To addresses the increase of prescription medication misuse as well as intranasal and injection drug use, that has contributed to increased rates of Hepatitis B and C nationally.

 Background

  • In NYC in 2014, there were 839 cases of Hepatitis C newly reported* to the health department among people 0 to 29 years of age.
  • Bronx – 184 cases
  • Brooklyn – 223
  • Manhattan – 204
  • Queens – 141
  • Staten Island – 63
  • Unknown – 24
  • Rates were similar for males and females.
  • Among all boroughs, Staten Island had the highest rate (34.7 per 100,000) of newly reported Hepatitis C in people 0 to 29 years of age.

For more information, check out the Hepatitis B and C 2014 Annual Report

*By law, all Hepatitis C antibody and RNA tests conducted in a lab in NYC are automatically reported to the NYC Department of Health. The NYC Department of Health routinely sends a letter to all newly reported cases, informing of their infection status and recommended medical follow up.

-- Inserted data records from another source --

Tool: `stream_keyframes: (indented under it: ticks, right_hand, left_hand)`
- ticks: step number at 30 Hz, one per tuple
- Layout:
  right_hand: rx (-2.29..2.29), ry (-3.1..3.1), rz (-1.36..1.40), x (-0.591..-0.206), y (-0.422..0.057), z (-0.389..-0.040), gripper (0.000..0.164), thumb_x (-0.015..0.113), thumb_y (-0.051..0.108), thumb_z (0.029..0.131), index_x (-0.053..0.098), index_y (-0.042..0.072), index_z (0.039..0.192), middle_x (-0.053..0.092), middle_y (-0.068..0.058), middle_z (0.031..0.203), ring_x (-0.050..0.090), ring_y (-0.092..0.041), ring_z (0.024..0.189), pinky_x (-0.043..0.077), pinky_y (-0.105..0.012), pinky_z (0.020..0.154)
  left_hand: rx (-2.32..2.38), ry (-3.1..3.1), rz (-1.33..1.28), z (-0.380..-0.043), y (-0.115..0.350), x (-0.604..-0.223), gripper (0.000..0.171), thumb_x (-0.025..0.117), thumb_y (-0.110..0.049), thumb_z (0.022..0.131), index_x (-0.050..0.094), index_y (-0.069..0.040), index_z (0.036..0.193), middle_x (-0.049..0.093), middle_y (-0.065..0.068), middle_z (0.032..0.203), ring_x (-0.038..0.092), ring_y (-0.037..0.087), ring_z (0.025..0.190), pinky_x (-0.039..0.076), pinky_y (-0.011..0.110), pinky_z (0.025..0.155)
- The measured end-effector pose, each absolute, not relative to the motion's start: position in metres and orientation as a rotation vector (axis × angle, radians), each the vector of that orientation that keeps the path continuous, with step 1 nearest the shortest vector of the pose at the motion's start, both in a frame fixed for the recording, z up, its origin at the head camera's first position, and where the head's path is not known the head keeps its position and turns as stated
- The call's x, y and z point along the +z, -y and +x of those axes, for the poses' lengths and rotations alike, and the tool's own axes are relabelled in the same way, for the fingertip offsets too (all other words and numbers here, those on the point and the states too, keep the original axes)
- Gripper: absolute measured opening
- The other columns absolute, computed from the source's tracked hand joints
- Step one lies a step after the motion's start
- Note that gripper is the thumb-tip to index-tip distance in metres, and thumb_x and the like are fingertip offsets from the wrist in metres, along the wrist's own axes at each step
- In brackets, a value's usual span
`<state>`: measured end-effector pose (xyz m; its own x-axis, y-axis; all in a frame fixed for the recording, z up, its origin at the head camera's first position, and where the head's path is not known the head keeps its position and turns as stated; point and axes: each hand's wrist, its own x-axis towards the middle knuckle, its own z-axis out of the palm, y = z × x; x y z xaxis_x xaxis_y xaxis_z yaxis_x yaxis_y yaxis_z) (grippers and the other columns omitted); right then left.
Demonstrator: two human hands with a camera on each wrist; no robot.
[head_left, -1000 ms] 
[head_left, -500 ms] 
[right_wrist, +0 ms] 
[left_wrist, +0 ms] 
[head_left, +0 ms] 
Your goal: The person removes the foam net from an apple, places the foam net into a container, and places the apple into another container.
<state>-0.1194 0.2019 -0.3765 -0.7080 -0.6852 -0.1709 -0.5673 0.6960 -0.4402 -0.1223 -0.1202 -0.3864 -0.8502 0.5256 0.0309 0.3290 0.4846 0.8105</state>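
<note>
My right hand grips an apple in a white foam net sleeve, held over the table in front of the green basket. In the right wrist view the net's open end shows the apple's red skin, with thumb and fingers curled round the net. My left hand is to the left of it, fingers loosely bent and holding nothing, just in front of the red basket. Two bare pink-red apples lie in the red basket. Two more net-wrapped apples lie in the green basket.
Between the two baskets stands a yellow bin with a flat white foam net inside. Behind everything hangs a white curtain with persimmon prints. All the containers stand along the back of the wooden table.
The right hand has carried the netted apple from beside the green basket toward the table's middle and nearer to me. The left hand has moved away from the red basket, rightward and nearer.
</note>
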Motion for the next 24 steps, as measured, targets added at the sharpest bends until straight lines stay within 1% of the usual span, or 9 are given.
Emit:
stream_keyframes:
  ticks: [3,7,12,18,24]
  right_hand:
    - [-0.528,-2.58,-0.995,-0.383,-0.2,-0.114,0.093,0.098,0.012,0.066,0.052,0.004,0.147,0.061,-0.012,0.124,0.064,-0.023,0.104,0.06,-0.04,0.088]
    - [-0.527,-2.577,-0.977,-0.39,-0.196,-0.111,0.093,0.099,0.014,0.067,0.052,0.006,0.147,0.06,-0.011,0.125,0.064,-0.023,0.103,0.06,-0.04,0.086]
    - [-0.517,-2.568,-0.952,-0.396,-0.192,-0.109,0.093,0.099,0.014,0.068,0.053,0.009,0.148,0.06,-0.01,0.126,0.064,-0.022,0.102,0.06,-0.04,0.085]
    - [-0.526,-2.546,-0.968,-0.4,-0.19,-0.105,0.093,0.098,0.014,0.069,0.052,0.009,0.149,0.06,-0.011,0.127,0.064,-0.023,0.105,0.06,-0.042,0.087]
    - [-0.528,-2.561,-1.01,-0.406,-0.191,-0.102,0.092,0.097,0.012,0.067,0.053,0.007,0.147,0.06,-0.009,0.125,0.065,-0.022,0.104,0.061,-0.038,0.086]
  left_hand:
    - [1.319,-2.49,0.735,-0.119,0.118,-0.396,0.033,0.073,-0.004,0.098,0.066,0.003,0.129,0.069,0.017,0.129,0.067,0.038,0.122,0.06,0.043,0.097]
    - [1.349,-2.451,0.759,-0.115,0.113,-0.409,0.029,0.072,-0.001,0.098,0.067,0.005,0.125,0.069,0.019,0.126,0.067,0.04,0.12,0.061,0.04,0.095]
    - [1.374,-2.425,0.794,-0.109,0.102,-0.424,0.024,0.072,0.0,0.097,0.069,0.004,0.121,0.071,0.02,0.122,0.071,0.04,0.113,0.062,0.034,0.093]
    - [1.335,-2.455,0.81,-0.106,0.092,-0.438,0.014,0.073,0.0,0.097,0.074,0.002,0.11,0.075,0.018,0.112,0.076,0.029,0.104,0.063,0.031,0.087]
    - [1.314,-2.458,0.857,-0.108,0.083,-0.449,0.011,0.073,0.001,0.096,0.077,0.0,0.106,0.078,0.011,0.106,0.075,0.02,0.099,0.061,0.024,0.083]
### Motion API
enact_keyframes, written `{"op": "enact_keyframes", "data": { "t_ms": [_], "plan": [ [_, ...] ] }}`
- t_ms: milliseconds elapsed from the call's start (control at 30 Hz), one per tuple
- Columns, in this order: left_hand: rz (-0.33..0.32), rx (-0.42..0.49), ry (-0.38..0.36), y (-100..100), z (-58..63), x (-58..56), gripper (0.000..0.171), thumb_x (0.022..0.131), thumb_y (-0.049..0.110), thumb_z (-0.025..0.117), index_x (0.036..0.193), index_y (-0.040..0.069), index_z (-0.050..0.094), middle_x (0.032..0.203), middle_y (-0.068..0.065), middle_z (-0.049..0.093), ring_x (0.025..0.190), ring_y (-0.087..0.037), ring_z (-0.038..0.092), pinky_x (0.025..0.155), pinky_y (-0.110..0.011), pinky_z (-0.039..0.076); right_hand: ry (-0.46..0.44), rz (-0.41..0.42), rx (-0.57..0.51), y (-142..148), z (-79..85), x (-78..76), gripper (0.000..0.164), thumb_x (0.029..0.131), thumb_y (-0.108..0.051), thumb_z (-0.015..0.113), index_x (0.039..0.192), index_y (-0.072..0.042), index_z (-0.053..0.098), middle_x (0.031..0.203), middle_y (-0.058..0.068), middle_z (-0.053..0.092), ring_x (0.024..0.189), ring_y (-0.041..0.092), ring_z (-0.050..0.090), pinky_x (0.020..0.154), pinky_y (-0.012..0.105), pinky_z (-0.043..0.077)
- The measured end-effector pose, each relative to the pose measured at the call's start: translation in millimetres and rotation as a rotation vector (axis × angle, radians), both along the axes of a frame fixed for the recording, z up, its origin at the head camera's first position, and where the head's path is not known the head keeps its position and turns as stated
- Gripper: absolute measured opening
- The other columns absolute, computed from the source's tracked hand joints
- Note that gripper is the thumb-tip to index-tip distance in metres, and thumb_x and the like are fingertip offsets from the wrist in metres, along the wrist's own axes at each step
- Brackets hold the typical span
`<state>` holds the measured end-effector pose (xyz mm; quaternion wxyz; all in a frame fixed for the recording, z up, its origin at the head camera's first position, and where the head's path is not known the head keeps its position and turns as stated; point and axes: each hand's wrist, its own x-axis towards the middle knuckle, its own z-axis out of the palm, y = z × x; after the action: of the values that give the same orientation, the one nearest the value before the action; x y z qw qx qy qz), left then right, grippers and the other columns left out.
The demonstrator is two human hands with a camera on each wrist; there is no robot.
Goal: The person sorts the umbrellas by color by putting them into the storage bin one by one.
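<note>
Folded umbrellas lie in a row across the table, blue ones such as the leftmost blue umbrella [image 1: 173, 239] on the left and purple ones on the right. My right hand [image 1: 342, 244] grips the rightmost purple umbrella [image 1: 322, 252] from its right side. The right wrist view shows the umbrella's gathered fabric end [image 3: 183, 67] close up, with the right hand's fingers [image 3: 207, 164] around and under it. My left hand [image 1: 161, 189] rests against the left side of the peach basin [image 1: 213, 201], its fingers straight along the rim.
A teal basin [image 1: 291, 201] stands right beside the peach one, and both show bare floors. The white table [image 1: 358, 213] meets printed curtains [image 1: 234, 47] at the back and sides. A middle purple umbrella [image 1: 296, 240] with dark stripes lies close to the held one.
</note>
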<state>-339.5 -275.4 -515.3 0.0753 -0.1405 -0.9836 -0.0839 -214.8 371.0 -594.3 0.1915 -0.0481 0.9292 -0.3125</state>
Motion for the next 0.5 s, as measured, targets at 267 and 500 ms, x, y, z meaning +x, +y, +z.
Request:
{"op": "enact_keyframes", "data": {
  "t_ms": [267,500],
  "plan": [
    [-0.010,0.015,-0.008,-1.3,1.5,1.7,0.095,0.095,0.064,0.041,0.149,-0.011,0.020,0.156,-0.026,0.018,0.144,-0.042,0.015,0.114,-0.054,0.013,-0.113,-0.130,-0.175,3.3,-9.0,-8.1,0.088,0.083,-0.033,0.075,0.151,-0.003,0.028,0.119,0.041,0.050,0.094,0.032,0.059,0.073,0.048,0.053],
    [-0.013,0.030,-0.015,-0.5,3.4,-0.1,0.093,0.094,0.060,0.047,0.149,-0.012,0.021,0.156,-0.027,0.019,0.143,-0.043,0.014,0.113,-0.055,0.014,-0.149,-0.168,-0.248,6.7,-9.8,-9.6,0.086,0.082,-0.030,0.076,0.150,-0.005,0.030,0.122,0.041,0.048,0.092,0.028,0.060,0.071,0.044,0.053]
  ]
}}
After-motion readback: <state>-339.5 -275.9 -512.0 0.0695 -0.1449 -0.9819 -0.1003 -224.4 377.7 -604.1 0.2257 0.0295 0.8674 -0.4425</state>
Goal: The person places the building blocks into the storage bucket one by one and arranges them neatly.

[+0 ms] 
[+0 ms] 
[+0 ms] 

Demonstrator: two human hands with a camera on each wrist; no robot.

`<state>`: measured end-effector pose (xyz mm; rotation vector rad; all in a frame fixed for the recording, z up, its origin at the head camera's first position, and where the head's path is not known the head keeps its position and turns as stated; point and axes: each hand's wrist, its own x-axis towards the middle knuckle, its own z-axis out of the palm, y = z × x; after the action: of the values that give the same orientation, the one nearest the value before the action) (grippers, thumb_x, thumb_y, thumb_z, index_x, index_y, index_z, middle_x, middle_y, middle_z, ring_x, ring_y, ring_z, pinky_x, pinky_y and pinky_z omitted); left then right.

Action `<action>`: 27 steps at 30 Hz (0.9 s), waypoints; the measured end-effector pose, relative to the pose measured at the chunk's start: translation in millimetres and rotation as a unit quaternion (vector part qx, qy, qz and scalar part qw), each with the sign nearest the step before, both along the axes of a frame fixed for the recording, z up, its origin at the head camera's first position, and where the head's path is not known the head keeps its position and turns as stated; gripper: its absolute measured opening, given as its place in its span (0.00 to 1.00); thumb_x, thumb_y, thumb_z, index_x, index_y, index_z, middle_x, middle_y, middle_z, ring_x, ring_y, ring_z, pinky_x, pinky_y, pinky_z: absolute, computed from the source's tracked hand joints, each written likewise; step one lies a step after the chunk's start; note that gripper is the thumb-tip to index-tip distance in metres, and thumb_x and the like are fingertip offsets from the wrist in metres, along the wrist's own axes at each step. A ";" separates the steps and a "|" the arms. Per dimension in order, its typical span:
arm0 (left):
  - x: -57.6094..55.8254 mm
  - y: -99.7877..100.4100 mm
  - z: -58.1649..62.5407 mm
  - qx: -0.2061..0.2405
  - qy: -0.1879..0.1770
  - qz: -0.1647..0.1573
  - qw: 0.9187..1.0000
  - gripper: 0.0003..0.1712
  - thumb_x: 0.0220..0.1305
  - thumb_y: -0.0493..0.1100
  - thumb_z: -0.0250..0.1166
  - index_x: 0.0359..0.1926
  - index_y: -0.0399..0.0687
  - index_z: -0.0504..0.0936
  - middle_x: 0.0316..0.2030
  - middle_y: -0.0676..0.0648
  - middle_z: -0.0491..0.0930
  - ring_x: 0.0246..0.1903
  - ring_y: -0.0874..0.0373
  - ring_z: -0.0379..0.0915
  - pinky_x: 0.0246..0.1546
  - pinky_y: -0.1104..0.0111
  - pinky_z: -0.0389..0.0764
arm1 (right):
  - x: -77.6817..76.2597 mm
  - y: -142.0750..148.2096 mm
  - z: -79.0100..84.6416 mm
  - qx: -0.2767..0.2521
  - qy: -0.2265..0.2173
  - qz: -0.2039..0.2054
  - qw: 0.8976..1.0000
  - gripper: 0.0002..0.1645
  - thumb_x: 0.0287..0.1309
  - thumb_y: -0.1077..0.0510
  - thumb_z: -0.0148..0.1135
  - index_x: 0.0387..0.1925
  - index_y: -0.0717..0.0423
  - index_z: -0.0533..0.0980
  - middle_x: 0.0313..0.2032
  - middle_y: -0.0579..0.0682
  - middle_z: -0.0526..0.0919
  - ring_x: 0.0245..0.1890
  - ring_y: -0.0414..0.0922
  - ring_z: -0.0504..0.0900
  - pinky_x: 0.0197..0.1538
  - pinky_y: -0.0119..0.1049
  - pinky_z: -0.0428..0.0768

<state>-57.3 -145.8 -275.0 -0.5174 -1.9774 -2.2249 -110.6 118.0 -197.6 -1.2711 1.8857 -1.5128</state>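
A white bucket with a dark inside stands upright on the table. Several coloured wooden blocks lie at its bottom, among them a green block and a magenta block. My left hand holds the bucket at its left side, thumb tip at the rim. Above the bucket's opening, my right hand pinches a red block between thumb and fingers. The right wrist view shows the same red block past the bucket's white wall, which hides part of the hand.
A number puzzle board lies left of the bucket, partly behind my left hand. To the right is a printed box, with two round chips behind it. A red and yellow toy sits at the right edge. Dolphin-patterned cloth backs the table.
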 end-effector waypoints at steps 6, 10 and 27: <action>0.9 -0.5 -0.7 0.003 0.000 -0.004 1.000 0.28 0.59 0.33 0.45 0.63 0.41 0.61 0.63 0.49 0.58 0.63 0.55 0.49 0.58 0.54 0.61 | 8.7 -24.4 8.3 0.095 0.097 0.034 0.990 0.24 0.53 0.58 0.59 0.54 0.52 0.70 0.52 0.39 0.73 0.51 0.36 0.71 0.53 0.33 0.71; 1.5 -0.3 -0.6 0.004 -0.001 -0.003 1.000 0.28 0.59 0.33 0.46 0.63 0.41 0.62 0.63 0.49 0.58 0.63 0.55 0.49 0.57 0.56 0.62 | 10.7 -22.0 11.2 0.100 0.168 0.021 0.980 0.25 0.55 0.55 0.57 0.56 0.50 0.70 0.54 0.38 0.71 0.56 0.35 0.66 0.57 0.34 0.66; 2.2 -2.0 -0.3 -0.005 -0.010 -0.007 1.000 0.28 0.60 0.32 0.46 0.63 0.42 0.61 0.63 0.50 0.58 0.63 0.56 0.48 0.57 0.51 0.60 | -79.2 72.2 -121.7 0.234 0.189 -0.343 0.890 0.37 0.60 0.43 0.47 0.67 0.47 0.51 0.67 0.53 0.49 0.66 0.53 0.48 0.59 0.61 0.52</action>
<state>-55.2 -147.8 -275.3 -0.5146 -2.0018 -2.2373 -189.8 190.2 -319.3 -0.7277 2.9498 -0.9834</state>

NYC Health Department potential projects focusing on Hep C prevention in youth
The group was asked for feedback on the following planned NYC Health Dept projects:

  1. Youth surveillance based project
  2. Hep C Prevention Training focused on Youth

Youth Surveillance Based Project

  • The NYC Health Dept proposes to reach out to people under the age of 30 reported with a positive Hep C test to learn about the circumstance of infection and provide a Hep C linkage to care and prevention intervention that the young person could pass along to their social networks.
  • This intervention could be provided online, or on an app, so youth can pass on with their friends.

Feedback from Group

  • It is imperative to respect the confidentiality of youth diagnosed with Hepatitis C.
  • The DOH should reassess its policy of sending test results to guardians of youth. This can place young people in dangerous situations.
  • This project should entail a good amount of outreach and education to ensure young people are being tested and delivered interventions. Peer navigators should do a lot of this outreach.
  • Ask organizations in areas with high prevalence of Hepatitis to help with outreach.
  • Young people can be trained as health advocates to educate peers about Hepatitis and testing. They can help deliver interventions to young people diagnosed with hepatitis.
  • Organizations can hold “Community Health Meetings” at schools to educate young people and their family about Hepatitis. This can remove the stigma surrounding Hepatitis, and motivate young people to get tested and seek care.
  • Many young people who are injecting and/or have Hepatitis may not be motivated to participate in an intervention and pass along to their peers. We need to think hard on how to engage this population.  It is not helpful for the Health Dept to perform outreach in this population; peers should be doing the outreach and education.
  • We currently do not know where young people are being tested for Hep C, Health Department can review reports to see if there is a pattern.
  • There is a risk that if a youth receives a phone call from the NYC Health Department, they will tell their friends and no one will get tested.
  • Best to ask for consent to be contacted at the time of the test.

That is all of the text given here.